Native American Veterans applaud new memorial

July 17, 2018 - 11:17 am

By Elle Meyers, special to 

For Vietnam Veteran Lanny Asepermy, the newly announced Smithsonian’s National Native American Veterans Memorial in Washington, DC is a long time coming. A member of the Comanche Tribe, Asepermy served in the Army for 24 years, retiring as a Sergeant Major. Asepermy explains that he is proud of the new memorial and looking forward to seeing it unveiled in 2020.

“I’m honored that they finally got one up for Native Americans,” says Asepermy.

Native Americans have served in the U.S Armed Forces since the Revolutionary War, in which they often worked as auxiliary troops and scouts. In past wars, such as World War II, Native American service members used their native languages as coded messages, working as cryptologists to encode information. According to the VA, since 9/11 Native American Indians have served in the military at a higher rate than other demographic.
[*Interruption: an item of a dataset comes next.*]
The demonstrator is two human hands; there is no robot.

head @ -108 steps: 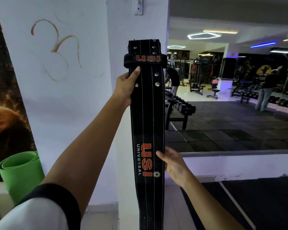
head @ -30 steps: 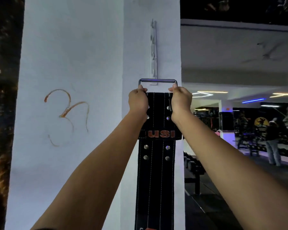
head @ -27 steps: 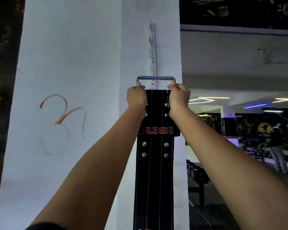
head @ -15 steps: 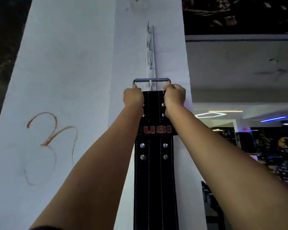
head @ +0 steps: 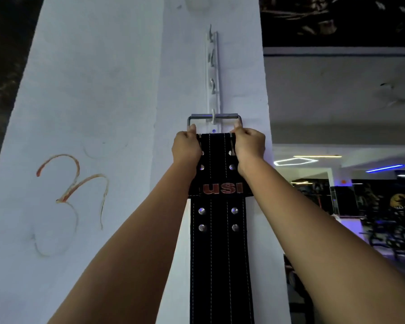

The memorial is titled “Warriors’ Circle of Honor” and was designed by Marine Corp Veteran Harvey Pratt who is Cheyenne and Arapaho.  He explains the site will be shaped like a stone drum and will include water and the recordings of traditional songs and chants of confederated tribes from all over the United States.

“Drums are used to call people together, when you hear the drum it’s kind of like a reverberating telling people to come to the drum,” says Pratt of the design. “I wanted to have a drum in there that would call people to this memorial.”

Asepermy explains that it can be difficult to design a tribute that includes all the Native American Indian tribes. “It’s hard to come up with a memorial because there are so many different tribes. You can’t have a statue of an Indian because back in the day every tribe’s warriors wore different attire, different looks. The Apaches looked a certain way the Comanches looked a certain way, all of them.”

The project has been in the works since 2015 when the design competition began. Pratt’s work was chosen out of 413 submissions.

“It’s a big honor for people to join the military and defend this country,” says Pratt. “In my mind this country will always be Indian country and it’s something to fight for.” The memorial is set to break ground in September of this year.